Your objective: Would you please repeat, word for word, only the lines from the one holding "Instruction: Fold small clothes" through the one holding "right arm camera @" in the material below, without the pictures?

^^^^

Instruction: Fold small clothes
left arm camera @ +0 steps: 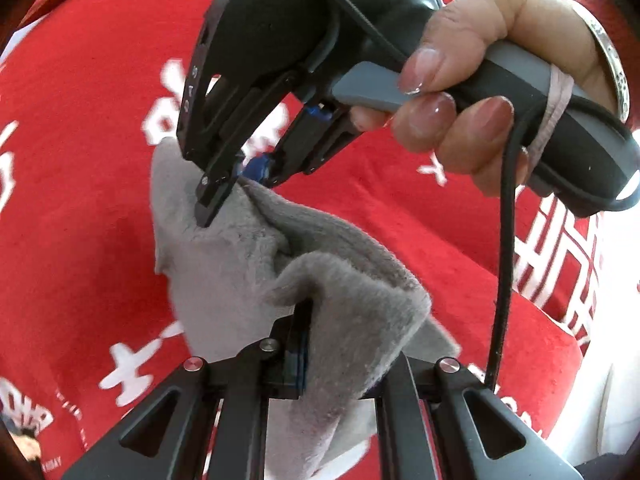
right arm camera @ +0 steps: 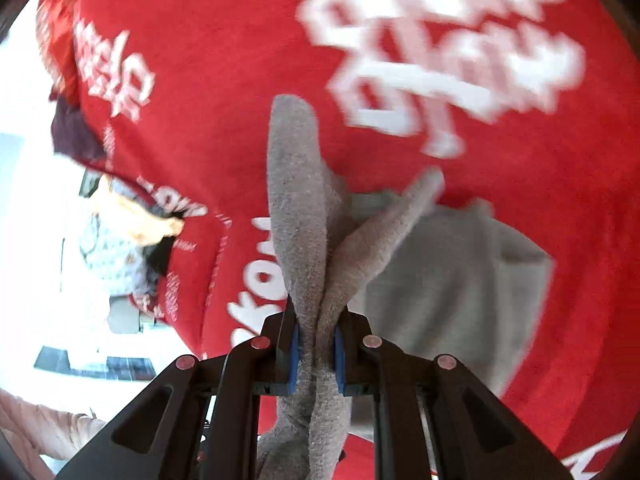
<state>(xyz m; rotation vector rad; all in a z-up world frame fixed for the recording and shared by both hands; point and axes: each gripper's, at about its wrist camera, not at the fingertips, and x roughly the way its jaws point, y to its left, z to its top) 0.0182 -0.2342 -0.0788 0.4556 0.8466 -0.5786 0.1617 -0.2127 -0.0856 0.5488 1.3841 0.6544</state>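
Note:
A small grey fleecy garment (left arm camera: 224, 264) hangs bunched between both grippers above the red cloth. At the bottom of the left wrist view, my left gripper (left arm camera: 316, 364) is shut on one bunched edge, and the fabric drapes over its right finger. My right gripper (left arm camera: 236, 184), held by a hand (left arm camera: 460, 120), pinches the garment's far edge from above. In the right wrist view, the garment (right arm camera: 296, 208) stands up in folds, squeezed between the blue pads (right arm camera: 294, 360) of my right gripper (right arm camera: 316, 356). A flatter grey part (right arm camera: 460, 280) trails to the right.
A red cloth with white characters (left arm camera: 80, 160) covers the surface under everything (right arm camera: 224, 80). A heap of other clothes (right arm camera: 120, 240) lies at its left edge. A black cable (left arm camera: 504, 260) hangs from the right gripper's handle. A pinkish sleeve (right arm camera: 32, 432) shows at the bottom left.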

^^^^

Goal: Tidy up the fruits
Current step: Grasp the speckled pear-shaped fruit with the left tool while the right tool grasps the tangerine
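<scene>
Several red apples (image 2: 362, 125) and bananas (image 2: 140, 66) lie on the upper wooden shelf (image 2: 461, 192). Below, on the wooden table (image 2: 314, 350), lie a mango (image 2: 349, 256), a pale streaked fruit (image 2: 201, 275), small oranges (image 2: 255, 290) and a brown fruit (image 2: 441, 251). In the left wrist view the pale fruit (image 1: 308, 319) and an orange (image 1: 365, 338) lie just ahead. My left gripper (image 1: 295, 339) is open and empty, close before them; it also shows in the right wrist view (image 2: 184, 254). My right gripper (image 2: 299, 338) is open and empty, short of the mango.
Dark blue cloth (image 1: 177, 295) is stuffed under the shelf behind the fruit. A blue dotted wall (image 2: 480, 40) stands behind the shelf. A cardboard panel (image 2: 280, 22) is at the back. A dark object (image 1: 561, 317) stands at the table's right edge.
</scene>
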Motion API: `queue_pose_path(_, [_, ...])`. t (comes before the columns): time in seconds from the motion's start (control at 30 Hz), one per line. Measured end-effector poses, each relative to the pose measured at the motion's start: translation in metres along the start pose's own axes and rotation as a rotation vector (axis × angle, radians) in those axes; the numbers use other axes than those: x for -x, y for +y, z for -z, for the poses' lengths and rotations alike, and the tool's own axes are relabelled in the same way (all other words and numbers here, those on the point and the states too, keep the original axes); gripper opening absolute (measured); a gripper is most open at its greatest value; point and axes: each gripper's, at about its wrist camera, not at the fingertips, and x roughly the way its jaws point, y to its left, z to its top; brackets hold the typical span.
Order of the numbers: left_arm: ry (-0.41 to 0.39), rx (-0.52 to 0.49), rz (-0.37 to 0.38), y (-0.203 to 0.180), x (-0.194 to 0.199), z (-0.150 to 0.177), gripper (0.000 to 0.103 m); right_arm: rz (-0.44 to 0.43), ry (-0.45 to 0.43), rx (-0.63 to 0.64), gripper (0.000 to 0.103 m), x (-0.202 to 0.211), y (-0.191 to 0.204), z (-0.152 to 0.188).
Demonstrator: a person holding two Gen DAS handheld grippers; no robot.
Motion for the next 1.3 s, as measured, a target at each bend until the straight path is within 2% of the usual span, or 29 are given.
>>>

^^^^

Problem solution:
Instruction: Fold small clothes
left arm camera @ +0 steps: 
right arm camera @ +0 steps: 

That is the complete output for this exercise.